> **Directions**
Copy the data below. Keep every line exactly as it is.

┌──

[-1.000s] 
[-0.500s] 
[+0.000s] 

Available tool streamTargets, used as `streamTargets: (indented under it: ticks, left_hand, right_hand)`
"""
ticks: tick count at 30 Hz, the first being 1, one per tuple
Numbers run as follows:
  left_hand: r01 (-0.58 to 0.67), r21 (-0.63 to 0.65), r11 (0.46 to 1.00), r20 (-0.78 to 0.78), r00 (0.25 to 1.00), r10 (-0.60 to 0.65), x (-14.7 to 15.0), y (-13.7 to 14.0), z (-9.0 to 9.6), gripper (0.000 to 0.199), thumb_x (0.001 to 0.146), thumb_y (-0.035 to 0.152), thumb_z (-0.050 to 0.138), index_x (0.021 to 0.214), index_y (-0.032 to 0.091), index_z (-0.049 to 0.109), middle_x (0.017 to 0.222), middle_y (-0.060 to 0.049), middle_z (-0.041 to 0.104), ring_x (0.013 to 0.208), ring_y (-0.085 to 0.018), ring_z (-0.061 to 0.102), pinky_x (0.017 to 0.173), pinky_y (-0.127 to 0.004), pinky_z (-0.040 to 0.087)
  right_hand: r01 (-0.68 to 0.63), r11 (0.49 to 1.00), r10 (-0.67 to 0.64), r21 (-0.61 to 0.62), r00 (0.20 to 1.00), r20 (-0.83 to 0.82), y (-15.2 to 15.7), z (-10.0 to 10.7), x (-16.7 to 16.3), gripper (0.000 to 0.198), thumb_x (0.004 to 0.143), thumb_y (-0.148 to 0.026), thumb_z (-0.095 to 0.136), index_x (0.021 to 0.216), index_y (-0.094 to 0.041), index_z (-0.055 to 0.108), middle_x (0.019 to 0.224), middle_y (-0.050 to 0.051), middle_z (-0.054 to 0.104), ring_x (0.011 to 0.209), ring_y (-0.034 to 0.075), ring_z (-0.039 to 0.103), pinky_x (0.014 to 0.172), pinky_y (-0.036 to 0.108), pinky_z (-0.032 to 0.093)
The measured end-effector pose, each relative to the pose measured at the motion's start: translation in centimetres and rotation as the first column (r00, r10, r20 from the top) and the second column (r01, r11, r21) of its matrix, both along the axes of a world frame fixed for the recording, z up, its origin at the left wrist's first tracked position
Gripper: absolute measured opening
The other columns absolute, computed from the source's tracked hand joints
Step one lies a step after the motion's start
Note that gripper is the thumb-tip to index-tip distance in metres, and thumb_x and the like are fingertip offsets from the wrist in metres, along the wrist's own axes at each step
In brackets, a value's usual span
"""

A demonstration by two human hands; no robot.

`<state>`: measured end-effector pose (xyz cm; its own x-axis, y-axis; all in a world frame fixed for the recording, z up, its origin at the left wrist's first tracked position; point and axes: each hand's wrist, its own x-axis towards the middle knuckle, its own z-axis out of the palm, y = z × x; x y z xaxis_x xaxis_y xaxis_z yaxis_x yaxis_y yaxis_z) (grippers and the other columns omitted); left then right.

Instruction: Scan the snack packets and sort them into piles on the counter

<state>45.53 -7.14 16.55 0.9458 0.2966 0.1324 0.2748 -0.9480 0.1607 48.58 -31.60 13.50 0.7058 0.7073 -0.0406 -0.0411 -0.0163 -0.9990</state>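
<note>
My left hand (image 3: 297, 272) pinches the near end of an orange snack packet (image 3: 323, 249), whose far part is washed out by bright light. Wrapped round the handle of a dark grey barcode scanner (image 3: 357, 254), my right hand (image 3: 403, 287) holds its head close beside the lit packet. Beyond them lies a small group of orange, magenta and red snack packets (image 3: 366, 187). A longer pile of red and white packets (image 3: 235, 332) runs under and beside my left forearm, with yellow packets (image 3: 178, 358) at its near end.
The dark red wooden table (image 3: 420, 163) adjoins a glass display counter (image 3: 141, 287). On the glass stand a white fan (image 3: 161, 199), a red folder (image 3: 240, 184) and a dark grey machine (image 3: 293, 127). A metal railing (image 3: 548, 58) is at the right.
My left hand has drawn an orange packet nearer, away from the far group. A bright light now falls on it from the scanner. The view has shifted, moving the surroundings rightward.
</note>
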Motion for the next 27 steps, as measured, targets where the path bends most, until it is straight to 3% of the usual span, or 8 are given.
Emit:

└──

> **Solution**
[-1.000s] 
[-0.500s] 
[+0.000s] 

Available tool streamTargets, used as `streamTargets: (indented under it: ticks, left_hand, right_hand)`
"""
ticks: tick count at 30 Hz, the first being 1, one per tuple
Numbers run as follows:
  left_hand: r01 (-0.58 to 0.67), r21 (-0.63 to 0.65), r11 (0.46 to 1.00), r20 (-0.78 to 0.78), r00 (0.25 to 1.00), r10 (-0.60 to 0.65), x (-14.7 to 15.0), y (-13.7 to 14.0), z (-9.0 to 9.6), gripper (0.000 to 0.199), thumb_x (0.001 to 0.146), thumb_y (-0.035 to 0.152), thumb_z (-0.050 to 0.138), index_x (0.021 to 0.214), index_y (-0.032 to 0.091), index_z (-0.049 to 0.109), middle_x (0.017 to 0.222), middle_y (-0.060 to 0.049), middle_z (-0.041 to 0.104), ring_x (0.013 to 0.208), ring_y (-0.085 to 0.018), ring_z (-0.061 to 0.102), pinky_x (0.017 to 0.173), pinky_y (-0.127 to 0.004), pinky_z (-0.040 to 0.087)
  right_hand: r01 (-0.68 to 0.63), r11 (0.49 to 1.00), r10 (-0.67 to 0.64), r21 (-0.61 to 0.62), r00 (0.20 to 1.00), r20 (-0.83 to 0.82), y (-15.2 to 15.7), z (-10.0 to 10.7), x (-16.7 to 16.3), gripper (0.000 to 0.198), thumb_x (0.004 to 0.143), thumb_y (-0.148 to 0.026), thumb_z (-0.095 to 0.136), index_x (0.021 to 0.216), index_y (-0.094 to 0.041), index_z (-0.055 to 0.108), middle_x (0.019 to 0.224), middle_y (-0.050 to 0.051), middle_z (-0.054 to 0.104), ring_x (0.011 to 0.209), ring_y (-0.034 to 0.075), ring_z (-0.039 to 0.103), pinky_x (0.014 to 0.172), pinky_y (-0.036 to 0.108), pinky_z (-0.032 to 0.093)
The measured end-effector pose, each relative to the pose measured at the motion's start: translation in centimetres and rotation as the first column (r00, r10, r20 from the top) and the second column (r01, r11, r21) of its matrix, both along the axes of a world frame fixed for the recording, z up, its origin at the left wrist's first tracked position
Gripper: absolute measured opening
The other columns absolute, computed from the source's tracked hand joints
Step one lies a step after the motion's start
Note that gripper is the thumb-tip to index-tip distance in metres, and thumb_x and the like are fingertip offsets from the wrist in metres, along the wrist's own axes at each step
In brackets, a value's usual span
"""

A demonstration by two human hands; no robot.

`<state>`: measured end-effector pose (xyz cm; its own x-axis, y-axis; all in a world frame fixed for the recording, z up, its origin at the left wrist's first tracked position; point and axes: each hand's wrist, its own x-axis towards the middle knuckle, its own z-axis out of the palm, y = z × x; x y z xaxis_x xaxis_y xaxis_z yaxis_x yaxis_y yaxis_z) (grippers and the other columns omitted); left then right.

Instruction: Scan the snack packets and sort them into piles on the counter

<state>45.53 -7.14 16.55 0.9458 0.2966 0.1324 0.2748 -0.9480 0.1607 48.58 -31.60 13.50 0.7058 0.7073 -0.0406 -0.0411 -0.0163 -0.9990</state>
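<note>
My left hand (image 3: 297, 272) pinches the near end of an orange snack packet (image 3: 323, 249), whose far part is washed out by bright light. Wrapped round the handle of a dark grey barcode scanner (image 3: 357, 254), my right hand (image 3: 403, 287) holds its head close beside the lit packet. Beyond them lies a small group of orange, magenta and red snack packets (image 3: 366, 187). A longer pile of red and white packets (image 3: 235, 332) runs under and beside my left forearm, with yellow packets (image 3: 178, 358) at its near end.
The dark red wooden table (image 3: 420, 163) adjoins a glass display counter (image 3: 141, 287). On the glass stand a white fan (image 3: 161, 199), a red folder (image 3: 240, 184) and a dark grey machine (image 3: 293, 127). A metal railing (image 3: 548, 58) is at the right.
My left hand has drawn an orange packet nearer, away from the far group. A bright light now falls on it from the scanner. The view has shifted, moving the surroundings rightward.
</note>
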Motion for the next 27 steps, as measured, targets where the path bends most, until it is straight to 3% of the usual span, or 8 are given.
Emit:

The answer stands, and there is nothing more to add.